The breach was discovered on July 5th but the compromised accounts were secured and a cybersecurity firm was hired to investigate the incident. American Airlines says that it has no evidence that the exposed data was misused.
Personal information exposed in the attack and potentially accessed by the threat actors may have included employees’ and customers’ names, dates of birth, mailing addresses, phone numbers, email addresses, driver’s license numbers, passport numbers, and/or certain medical information.
The breach occurred as the result of a phishing campaign but the exact number of affected employee accounts and customer’s information has not been disclosed.
Microsoft 365 phishing attacks impersonate U.S. govt agencies
US Government contractors have been the target of an ongoing phishing campaign that has expanded its operation to push higher-quality lures and better-crafted documents.
The phishing emails are effective as they include a request for bids for lucrative government projects, taking them to phishing pages that are clones of legitimate federal agency portals.
This is the same operation from January 2022, where the threat actors attached PDFs with instructions on going through the bidding process for the U.S. Department of Labor projects. There’s now a plethora of different lures used in the messages such as better phishing web page behavior, and the removal of artifacts that revealed the signs of fraud in previous versions of the attached PDFs.
The phishing emails feature more consistent formatting, larger logos, and prefer to include a link to the PDF instead of attaching the file. The PDF files used to contain detailed instructions on how to bid, with overly technical information included. Now, they have been simplified and reduced in size, featuring more prominent logos and a link to the phishing page. The phishing websites have also received targeted improvements, using HTTPS on all web pages in the same domain.
The only way to defend against this is to examine all details like the sending address, the landing URL, and eventually visit the bidding portal through a search engine instead of following provided links.
Russian Sandworm hackers pose as Ukrainian telcos to drop malware
The Russian state-sponsored hacking group known as Sandworm has been observed masquerading as telecommunication providers to target Ukrainian entities with malware.
Sandworm is a state-backed threat actor attributed by the US government as part of the Russian GRU foreign military intelligence service. The APT hacking group is believed to have been behind numerous attacks this year, including an attack on Ukrainian energy infrastructure and the deployment of a persistent botnet called Cyclops Blink.
Recent observations have seen a rise in Sandworm command and control (C2) infrastructure that uses dynamic DNS domains masquerading as Ukrainian telecommunication service providers. Recent campaigns aim to deploy commodity malware like Colibri Loader and the Warzone RAT (remote access trojan) onto critical Ukrainian systems.
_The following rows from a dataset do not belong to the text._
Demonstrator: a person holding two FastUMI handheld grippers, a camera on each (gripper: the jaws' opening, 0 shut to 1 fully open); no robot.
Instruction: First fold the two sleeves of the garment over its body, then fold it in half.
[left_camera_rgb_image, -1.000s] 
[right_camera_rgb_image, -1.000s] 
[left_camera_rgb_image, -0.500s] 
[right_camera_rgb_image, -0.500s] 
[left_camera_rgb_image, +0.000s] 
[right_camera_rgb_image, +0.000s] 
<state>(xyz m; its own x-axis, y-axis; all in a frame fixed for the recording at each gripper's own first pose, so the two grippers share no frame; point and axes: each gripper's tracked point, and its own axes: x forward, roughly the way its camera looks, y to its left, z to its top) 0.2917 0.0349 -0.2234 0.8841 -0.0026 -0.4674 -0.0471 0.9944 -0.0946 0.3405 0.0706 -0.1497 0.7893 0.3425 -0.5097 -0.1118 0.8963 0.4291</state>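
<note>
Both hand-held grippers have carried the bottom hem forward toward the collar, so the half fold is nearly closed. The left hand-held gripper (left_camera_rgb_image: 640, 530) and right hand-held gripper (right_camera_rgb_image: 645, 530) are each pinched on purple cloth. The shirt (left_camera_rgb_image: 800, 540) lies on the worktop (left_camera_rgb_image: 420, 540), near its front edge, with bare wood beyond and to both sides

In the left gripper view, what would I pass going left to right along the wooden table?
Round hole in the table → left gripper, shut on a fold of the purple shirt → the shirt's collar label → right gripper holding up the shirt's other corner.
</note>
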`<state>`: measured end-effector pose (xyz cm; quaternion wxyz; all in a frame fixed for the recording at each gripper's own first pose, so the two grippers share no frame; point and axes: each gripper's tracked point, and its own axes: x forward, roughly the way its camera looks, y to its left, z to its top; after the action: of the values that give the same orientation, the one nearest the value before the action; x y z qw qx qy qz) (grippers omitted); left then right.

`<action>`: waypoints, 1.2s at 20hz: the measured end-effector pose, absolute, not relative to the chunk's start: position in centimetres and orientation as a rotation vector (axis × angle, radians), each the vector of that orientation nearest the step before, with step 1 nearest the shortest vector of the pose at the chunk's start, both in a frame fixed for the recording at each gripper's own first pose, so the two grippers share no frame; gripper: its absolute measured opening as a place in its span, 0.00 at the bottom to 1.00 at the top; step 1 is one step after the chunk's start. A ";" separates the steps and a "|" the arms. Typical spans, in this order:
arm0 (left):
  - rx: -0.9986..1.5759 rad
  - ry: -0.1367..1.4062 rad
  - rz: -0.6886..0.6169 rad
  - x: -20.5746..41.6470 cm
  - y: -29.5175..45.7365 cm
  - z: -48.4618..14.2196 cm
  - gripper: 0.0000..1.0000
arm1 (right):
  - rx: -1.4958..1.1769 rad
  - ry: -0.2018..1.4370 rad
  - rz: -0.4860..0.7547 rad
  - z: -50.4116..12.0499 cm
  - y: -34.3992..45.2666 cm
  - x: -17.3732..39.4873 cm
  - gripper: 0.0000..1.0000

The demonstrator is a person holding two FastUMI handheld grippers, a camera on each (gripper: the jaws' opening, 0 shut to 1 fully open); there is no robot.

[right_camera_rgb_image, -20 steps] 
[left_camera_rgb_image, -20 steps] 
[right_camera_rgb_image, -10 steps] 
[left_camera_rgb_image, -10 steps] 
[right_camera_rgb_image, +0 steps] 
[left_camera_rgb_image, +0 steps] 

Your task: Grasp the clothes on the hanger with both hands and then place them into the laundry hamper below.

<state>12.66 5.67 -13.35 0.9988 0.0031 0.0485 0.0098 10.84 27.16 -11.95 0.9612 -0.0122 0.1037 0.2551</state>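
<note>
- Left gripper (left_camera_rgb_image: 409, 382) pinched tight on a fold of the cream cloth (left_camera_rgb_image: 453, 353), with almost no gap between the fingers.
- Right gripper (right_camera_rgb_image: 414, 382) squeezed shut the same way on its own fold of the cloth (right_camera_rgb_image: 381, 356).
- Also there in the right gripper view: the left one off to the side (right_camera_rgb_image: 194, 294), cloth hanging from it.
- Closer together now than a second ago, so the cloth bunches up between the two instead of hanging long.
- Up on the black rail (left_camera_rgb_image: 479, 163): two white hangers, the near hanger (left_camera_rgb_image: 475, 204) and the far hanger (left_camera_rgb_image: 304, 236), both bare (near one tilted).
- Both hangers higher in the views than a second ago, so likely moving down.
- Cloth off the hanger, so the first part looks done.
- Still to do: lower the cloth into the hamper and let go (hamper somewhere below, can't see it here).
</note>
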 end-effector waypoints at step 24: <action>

The attack begins by luring victims to visit the domains, typically via emails sent from these domains, to make it appear like the sender is a Ukrainian telecommunication provider. The language used in these sites is Ukrainian, and the topics presented concern military operations, administration notices and reports. The most common web page seen is one containing the text which translates to “Odesa Regional Military Administration.” The HTML of the webpage contains a base64-encoded ISO file that is auto-downloaded when the website is visited using the HTML smuggling technique.
The payload contained in the image file is Warzone RAT, a malware created in 2018 and reached peak popularity in 2019. Sandworm uses it to replace the DarkCrystal RAT they deployed in previous months.
Possibly, the Russian hackers want to make tracking and attribution harder for security analysts by using widely available malware and hoping that their tracks are “lost in the noise.”